Given records below:

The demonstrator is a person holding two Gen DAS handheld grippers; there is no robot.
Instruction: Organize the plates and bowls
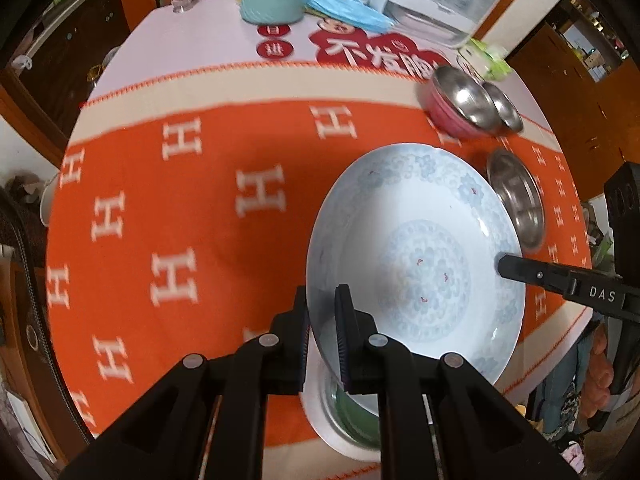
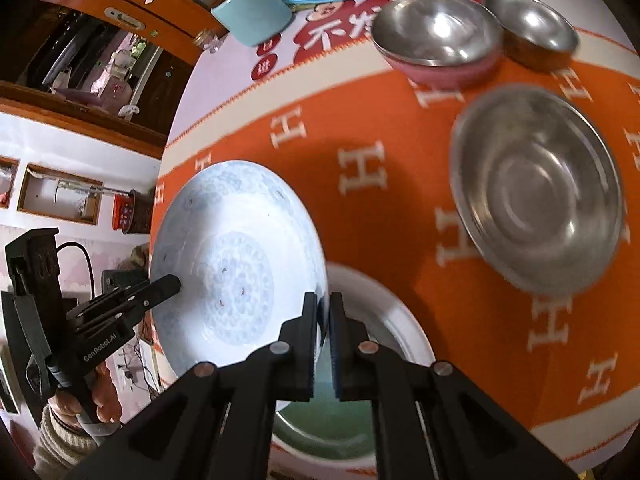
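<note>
The left hand-held gripper is clamped on the near-left rim of a pale blue patterned plate, one finger under the rim and one inside it. The right hand-held gripper pinches the opposite rim of the same plate, so the plate hangs tilted between the two, lifted above the bench with its orange H-patterned cloth. Directly below it lies a white plate with a green centre. Beyond stand a wide steel dish, a pink-sided steel bowl and a smaller steel bowl.
</note>
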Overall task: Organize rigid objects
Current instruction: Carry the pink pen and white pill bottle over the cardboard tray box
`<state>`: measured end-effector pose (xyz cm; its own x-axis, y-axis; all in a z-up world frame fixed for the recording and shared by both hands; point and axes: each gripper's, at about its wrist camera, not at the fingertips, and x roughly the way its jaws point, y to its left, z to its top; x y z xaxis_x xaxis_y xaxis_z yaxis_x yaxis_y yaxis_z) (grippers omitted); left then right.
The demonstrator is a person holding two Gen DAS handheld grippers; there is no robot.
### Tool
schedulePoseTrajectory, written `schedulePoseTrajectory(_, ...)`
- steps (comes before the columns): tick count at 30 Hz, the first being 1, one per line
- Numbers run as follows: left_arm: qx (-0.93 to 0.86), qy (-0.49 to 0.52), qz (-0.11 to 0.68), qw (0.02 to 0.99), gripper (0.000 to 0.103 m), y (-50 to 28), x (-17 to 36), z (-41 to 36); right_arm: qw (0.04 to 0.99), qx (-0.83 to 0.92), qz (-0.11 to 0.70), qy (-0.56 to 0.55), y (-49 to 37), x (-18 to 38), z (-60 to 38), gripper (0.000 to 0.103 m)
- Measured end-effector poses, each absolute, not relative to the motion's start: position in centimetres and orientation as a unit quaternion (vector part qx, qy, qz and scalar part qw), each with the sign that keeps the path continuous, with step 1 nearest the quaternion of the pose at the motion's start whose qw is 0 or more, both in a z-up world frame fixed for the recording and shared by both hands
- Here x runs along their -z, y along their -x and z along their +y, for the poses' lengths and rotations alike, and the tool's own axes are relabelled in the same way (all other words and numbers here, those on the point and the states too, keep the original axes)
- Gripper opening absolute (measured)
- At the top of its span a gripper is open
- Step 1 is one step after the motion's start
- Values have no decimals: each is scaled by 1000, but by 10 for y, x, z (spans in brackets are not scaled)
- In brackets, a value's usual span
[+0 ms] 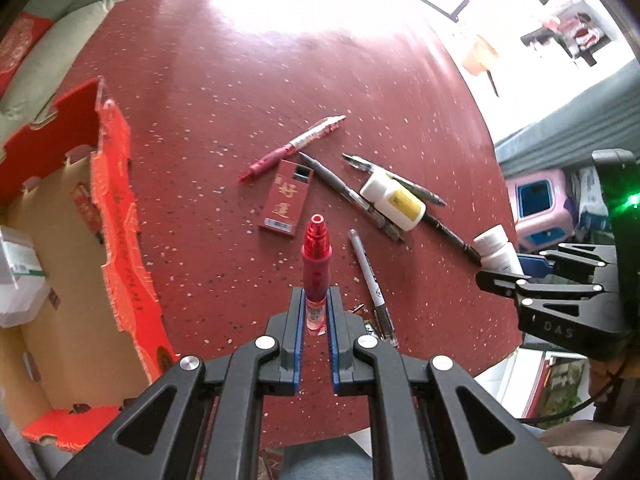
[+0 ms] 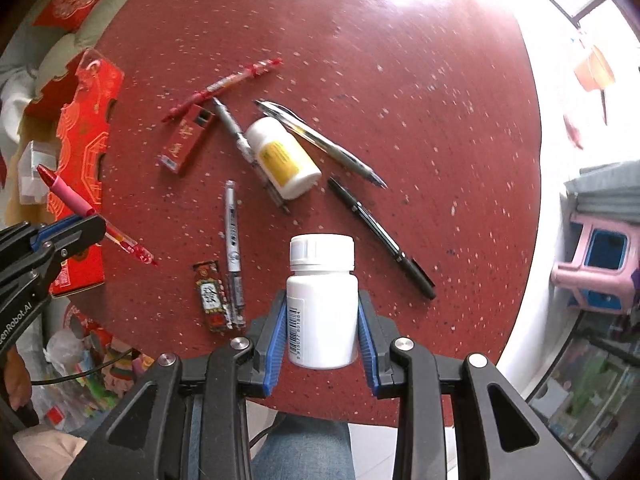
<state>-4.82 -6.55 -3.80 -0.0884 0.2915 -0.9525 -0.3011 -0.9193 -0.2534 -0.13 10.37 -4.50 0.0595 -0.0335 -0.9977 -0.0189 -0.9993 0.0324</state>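
Over the speckled red table (image 2: 400, 80), the left gripper (image 1: 316, 312) pinches a translucent red pen (image 1: 316, 264) near its tip and it may pivot; the right gripper (image 2: 322, 320) clamps a white plastic bottle (image 2: 322, 300).

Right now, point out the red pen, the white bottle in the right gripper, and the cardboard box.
red pen (image 1: 317, 258), left wrist view, on its grip.
white bottle (image 2: 322, 312), right wrist view, on its body.
cardboard box (image 1: 120, 208), left wrist view, on its red rim.

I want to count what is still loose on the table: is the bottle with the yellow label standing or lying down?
Lying down. The yellow-label bottle rests on its side across a grey pen, cap end toward the far edge.
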Motion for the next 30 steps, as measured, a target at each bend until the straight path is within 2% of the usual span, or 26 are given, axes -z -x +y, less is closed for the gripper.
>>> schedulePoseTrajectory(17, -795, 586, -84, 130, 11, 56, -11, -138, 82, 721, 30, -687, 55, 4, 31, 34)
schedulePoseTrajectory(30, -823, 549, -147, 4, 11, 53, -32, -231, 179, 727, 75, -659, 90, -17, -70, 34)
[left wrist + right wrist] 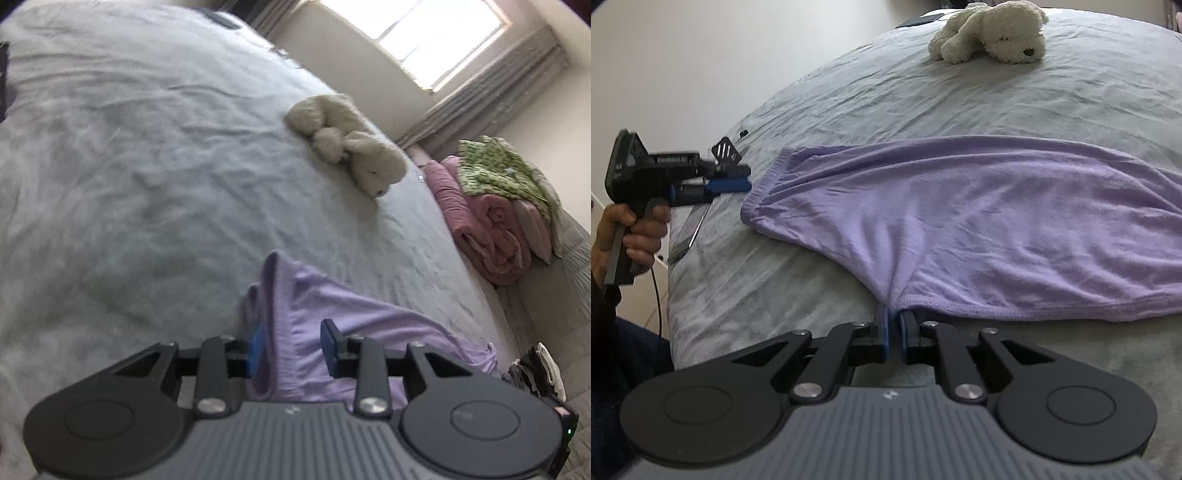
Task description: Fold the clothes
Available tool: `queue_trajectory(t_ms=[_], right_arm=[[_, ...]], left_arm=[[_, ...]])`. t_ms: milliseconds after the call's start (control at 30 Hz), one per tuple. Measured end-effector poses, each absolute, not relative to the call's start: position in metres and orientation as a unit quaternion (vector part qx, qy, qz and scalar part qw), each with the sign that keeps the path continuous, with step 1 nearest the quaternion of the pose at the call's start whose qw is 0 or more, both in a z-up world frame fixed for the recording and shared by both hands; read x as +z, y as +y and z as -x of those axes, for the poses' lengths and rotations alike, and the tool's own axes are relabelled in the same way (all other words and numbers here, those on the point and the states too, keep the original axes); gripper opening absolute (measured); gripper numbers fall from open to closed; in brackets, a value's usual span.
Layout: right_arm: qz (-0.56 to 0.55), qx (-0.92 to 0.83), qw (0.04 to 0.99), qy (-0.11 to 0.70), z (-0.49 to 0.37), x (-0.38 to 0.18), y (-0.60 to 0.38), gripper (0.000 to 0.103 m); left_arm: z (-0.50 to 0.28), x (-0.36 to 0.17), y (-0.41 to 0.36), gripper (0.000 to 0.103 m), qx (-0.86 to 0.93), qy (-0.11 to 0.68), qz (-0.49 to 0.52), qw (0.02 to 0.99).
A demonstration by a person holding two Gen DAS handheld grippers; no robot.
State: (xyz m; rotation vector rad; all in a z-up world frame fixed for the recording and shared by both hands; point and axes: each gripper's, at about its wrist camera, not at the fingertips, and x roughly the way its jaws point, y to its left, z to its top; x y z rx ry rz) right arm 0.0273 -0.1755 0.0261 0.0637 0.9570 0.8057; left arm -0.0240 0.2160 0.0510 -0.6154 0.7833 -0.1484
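A lilac garment (997,221) lies spread on the grey bed sheet (849,92). My right gripper (894,321) is at its near hem, where the cloth puckers to a point at the fingertips; the jaws stand a narrow gap apart and that gap looks empty. A hand holds my left gripper (738,183) at the garment's left end. In the left wrist view the left gripper (293,332) is open, and a raised fold of the garment (332,306) runs between its blue pads (328,341) without being pinched.
A cream plush dog (347,144) (993,33) lies further up the bed. Folded pink blankets (487,229) under a green patterned cloth (498,166) are stacked beside the bed. A flat phone-like device (690,229) lies at the bed's left edge.
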Motion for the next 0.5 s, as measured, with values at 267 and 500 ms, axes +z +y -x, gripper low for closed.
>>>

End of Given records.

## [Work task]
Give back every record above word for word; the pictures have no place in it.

## [Result of the exercise]
The demonstrator is a person holding two Gen DAS handheld grippers; there is no robot.
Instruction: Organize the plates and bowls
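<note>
The left hand-held gripper is clamped on the near-left rim of a pale blue patterned plate, one finger under the rim and one inside it. The right hand-held gripper pinches the opposite rim of the same plate, so the plate hangs tilted between the two, lifted above the bench with its orange H-patterned cloth. Directly below it lies a white plate with a green centre. Beyond stand a wide steel dish, a pink-sided steel bowl and a smaller steel bowl.
</note>
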Overall task: Organize rigid objects
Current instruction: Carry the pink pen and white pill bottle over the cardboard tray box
`<state>`: measured end-effector pose (xyz cm; its own x-axis, y-axis; all in a z-up world frame fixed for the recording and shared by both hands; point and axes: each gripper's, at about its wrist camera, not at the fingertips, and x roughly the way its jaws point, y to its left, z to its top; x y z xaxis_x xaxis_y xaxis_z yaxis_x yaxis_y yaxis_z) (grippers omitted); left then right.
The demonstrator is a person holding two Gen DAS handheld grippers; there is no robot.
### Tool
schedulePoseTrajectory, written `schedulePoseTrajectory(_, ...)`
- steps (comes before the columns): tick count at 30 Hz, the first being 1, one per line
- Numbers run as follows: left_arm: qx (-0.93 to 0.86), qy (-0.49 to 0.52), qz (-0.11 to 0.68), qw (0.02 to 0.99), gripper (0.000 to 0.103 m), y (-50 to 28), x (-17 to 36), z (-41 to 36); right_arm: qw (0.04 to 0.99), qx (-0.83 to 0.92), qz (-0.11 to 0.70), qy (-0.56 to 0.55), y (-49 to 37), x (-18 to 38), z (-60 to 38), gripper (0.000 to 0.103 m)
- Measured end-effector poses, each absolute, not relative to the motion's start: position in centimetres and orientation as a unit quaternion (vector part qx, qy, qz and scalar part qw), each with the sign that keeps the path continuous, with step 1 nearest the quaternion of the pose at the motion's start whose qw is 0 or more, both in a z-up world frame fixed for the recording and shared by both hands
- Here x runs along their -z, y along their -x and z along their +y, for the poses' lengths and rotations alike, and the tool's own axes are relabelled in the same way (all other words and numbers here, those on the point and the states too, keep the original axes)
- Gripper opening absolute (measured)
- At the top of its span a gripper is open
- Step 1 is one step after the motion's start
- Values have no decimals: each is scaled by 1000, but by 10 for y, x, z (spans in brackets are not scaled)
- In brackets, a value's usual span
[+0 ms] 
[+0 ms] 
<state>-4.82 -6.55 -3.80 -0.0884 0.2915 -0.9525 -0.3011 -0.9193 -0.2534 -0.13 10.37 -4.50 0.0595 -0.0335 -0.9977 -0.0189 -0.9993 0.0324</state>
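Over the speckled red table (image 2: 400, 80), the left gripper (image 1: 316, 312) pinches a translucent red pen (image 1: 316, 264) near its tip and it may pivot; the right gripper (image 2: 322, 320) clamps a white plastic bottle (image 2: 322, 300).

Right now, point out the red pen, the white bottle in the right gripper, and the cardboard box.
red pen (image 1: 317, 258), left wrist view, on its grip.
white bottle (image 2: 322, 312), right wrist view, on its body.
cardboard box (image 1: 120, 208), left wrist view, on its red rim.

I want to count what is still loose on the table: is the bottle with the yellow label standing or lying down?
Lying down. The yellow-label bottle rests on its side across a grey pen, cap end toward the far edge.
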Motion for the next 30 steps, as measured, a target at each bend until the straight path is within 2% of the usual span, or 26 are given, axes -z -x +y, less is closed for the gripper.
>>> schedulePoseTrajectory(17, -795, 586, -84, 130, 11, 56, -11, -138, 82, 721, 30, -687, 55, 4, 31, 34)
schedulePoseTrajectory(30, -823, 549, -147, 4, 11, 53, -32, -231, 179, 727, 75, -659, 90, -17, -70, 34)
[left wrist + right wrist] 
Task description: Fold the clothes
Available tool: `queue_trajectory(t_ms=[_], right_arm=[[_, ...]], left_arm=[[_, ...]])`. t_ms: milliseconds after the call's start (control at 30 Hz), one per tuple. Measured end-effector poses, each absolute, not relative to the call's start: position in metres and orientation as a unit quaternion (vector part qx, qy, qz and scalar part qw), each with the sign that keeps the path continuous, with step 1 nearest the quaternion of the pose at the call's start whose qw is 0 or more, both in a z-up world frame fixed for the recording and shared by both hands; read x as +z, y as +y and z as -x of those axes, for the poses' lengths and rotations alike, and the tool's own axes are relabelled in the same way (all other words and numbers here, those on the point and the states too, keep the original axes); gripper opening absolute (measured); gripper numbers fall from open to closed; in brackets, a value's usual span.
Layout: right_arm: qz (-0.56 to 0.55), qx (-0.92 to 0.83), qw (0.04 to 0.99), qy (-0.11 to 0.70), z (-0.49 to 0.37), x (-0.38 to 0.18), y (-0.60 to 0.38), gripper (0.000 to 0.103 m); left_arm: z (-0.50 to 0.28), x (-0.36 to 0.17), y (-0.41 to 0.36), gripper (0.000 to 0.103 m), qx (-0.86 to 0.93), qy (-0.11 to 0.68), qz (-0.49 to 0.52), qw (0.02 to 0.99).
A demonstration by a person holding two Gen DAS handheld grippers; no robot.
State: (xyz m; rotation vector rad; all in a z-up world frame fixed for the recording and shared by both hands; point and axes: each gripper's, at about its wrist camera, not at the fingertips, and x roughly the way its jaws point, y to its left, z to its top; x y z rx ry rz) right arm 0.0273 -0.1755 0.0261 0.0637 0.9570 0.8057; left arm -0.0240 0.2160 0.0510 -0.6154 0.7833 -0.1484
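A lilac garment (997,221) lies spread on the grey bed sheet (849,92). My right gripper (894,321) is at its near hem, where the cloth puckers to a point at the fingertips; the jaws stand a narrow gap apart and that gap looks empty. A hand holds my left gripper (738,183) at the garment's left end. In the left wrist view the left gripper (293,332) is open, and a raised fold of the garment (332,306) runs between its blue pads (328,341) without being pinched.
A cream plush dog (347,144) (993,33) lies further up the bed. Folded pink blankets (487,229) under a green patterned cloth (498,166) are stacked beside the bed. A flat phone-like device (690,229) lies at the bed's left edge.
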Motion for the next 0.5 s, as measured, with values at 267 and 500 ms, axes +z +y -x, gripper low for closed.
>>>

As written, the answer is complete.